Marcelo works as a porter. Somewhere in the last few weeks, his vision began to fail him—the kind of failure that doesn't announce itself gently. He went to a doctor and learned what he already suspected: his retina had detached. The condition is not one that waits. Without surgery, the eye closes itself off to light permanently.

He went first to Santa Casa de São Paulo, the public hospital. They confirmed the diagnosis and the urgency. But they could not say when they would operate. The hospital had no timeline, no date, no promise—only the reason: they were out of supplies. So Marcelo, watching his sight narrow day by day, made a different choice. He found a private eye hospital and paid for a consultation. The surgery was scheduled for June 19th, 2026. That gave him one week.

The procedure is called vitrectomy via pars plana. It is precise work, the kind that requires equipment and expertise and, in Marcelo's case, possibly the insertion of an artificial lens. The surgery itself would cost nineteen thousand reais. Before that could happen, he needed three pre-operative exams—nine hundred thirty-five reais more. He had already spent four hundred twenty-six reais on the initial consultation and diagnostic imaging. The total bill was climbing toward twenty-two thousand reais, a sum that a porter does not simply have.

On June 12th, a crowdfunding campaign went live on Vakinha, a Brazilian platform for collective fundraising. The goal was set at twenty-two thousand reais—enough to cover the surgery, the exams, and the platform's six percent retention fee. The campaign was placed in the health category. It was marked urgent. By the time it was posted, eleven people had already contributed. The deadline was tight: the campaign would close on June 16th at seven in the evening, three days before the surgery.

The appeal was straightforward. Marcelo needed help. The public system had failed him through no fault of his own—the failure was structural, a shortage of supplies that left patients waiting while their conditions worsened. The private option existed but required money he did not have. The window was narrow. Every contribution would be documented with receipts and invoices. There was no ambiguity about where the money would go.

What happens next depends on whether strangers decide to act. The surgery is scheduled. The clock is running. Marcelo's vision is already compromised. The campaign closes in days. The mathematics are simple and brutal: either enough money arrives, or he loses his sight.

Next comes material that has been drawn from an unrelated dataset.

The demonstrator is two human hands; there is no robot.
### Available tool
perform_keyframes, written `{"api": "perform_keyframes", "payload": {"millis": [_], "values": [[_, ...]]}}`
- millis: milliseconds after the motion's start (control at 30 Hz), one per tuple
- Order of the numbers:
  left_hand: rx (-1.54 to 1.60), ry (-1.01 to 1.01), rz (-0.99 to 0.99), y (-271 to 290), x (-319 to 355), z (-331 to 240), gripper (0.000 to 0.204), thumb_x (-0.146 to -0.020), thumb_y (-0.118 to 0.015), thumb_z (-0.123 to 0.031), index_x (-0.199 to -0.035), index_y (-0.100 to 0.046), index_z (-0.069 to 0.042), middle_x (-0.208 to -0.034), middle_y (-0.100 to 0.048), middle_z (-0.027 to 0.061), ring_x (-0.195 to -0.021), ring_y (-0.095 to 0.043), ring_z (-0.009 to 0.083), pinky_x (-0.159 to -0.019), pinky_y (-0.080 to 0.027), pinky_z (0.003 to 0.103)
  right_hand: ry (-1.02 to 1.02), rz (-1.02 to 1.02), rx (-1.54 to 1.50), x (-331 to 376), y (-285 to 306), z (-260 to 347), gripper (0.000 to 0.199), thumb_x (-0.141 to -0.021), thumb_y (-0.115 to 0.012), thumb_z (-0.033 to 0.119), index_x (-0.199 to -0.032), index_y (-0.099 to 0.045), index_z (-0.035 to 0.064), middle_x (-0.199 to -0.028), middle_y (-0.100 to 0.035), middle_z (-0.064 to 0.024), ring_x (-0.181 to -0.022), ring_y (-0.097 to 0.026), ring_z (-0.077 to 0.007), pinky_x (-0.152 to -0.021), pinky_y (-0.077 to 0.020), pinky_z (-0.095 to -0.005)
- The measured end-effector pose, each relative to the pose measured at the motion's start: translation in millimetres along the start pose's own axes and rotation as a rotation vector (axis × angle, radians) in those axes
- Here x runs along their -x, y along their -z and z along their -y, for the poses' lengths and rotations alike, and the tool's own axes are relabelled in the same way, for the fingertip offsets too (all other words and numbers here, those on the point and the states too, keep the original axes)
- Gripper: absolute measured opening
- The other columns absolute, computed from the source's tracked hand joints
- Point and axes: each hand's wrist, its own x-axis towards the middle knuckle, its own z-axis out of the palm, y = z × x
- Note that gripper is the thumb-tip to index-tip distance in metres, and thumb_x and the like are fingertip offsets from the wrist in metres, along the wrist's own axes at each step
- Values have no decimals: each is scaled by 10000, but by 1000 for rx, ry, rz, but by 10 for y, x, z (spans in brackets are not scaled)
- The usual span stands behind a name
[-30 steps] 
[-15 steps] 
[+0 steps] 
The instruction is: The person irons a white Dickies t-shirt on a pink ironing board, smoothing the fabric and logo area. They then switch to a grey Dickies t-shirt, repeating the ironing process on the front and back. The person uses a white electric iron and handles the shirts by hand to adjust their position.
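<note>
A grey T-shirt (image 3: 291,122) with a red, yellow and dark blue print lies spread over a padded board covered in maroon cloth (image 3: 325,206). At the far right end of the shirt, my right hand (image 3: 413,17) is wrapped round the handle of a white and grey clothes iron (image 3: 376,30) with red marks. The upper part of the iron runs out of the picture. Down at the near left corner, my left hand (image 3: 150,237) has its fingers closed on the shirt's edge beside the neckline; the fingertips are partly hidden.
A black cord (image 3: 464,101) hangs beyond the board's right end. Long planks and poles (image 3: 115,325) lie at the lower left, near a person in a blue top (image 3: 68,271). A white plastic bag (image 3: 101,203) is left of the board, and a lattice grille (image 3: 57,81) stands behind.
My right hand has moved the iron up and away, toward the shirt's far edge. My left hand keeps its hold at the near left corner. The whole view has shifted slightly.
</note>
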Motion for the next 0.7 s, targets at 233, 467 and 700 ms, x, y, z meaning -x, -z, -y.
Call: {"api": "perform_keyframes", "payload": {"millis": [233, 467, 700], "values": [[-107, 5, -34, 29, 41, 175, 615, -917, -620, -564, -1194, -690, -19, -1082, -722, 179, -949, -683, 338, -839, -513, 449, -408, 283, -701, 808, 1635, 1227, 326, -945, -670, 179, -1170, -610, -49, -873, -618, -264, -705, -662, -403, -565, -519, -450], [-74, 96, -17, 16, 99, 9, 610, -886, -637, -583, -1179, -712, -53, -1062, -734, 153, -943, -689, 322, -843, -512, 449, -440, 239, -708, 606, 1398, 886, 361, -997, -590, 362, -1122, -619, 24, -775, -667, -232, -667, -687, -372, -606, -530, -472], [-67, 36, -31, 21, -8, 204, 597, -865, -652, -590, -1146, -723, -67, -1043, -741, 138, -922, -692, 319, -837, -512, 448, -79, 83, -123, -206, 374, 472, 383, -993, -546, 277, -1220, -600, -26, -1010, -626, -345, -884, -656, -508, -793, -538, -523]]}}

The risk of vision loss is high and he is already having difficulty seeing
— Campaign description of Marcelo's condition
The Hearth Conversation Another angle on the story
Inventor

Why does a public hospital in São Paulo have no supplies for something this urgent?

Model

The source doesn't say. But the fact that they couldn't give him a date—that they had to turn him away—tells you something about the pressure the system is under.

Inventor

So he had to go private. How does a porter afford that?

Model

He doesn't. That's why the crowdfunding exists. He's betting that enough people will care enough to move fast.

Inventor

The deadline is only four days from when the campaign launched. Why so short?

Model

Because the surgery is scheduled for June 19th. You can't operate on a detaching retina and wait for donations to trickle in over weeks. The eye doesn't work on that timeline.

Inventor

What happens if the campaign doesn't reach the goal?

Model

The source doesn't say. But you can infer it: either he doesn't have the surgery, or he goes into debt he may never recover from.

Inventor

Is there any chance the public hospital comes through?

Model

They said there was no timeline. In a system that's already out of supplies, that usually means months, not days. By then, the damage would be permanent.

Inventor

So this is really about the gap between what the system promises and what it can deliver.

Model

Exactly. Marcelo did everything right—he got diagnosed, he sought treatment. The system just couldn't keep up.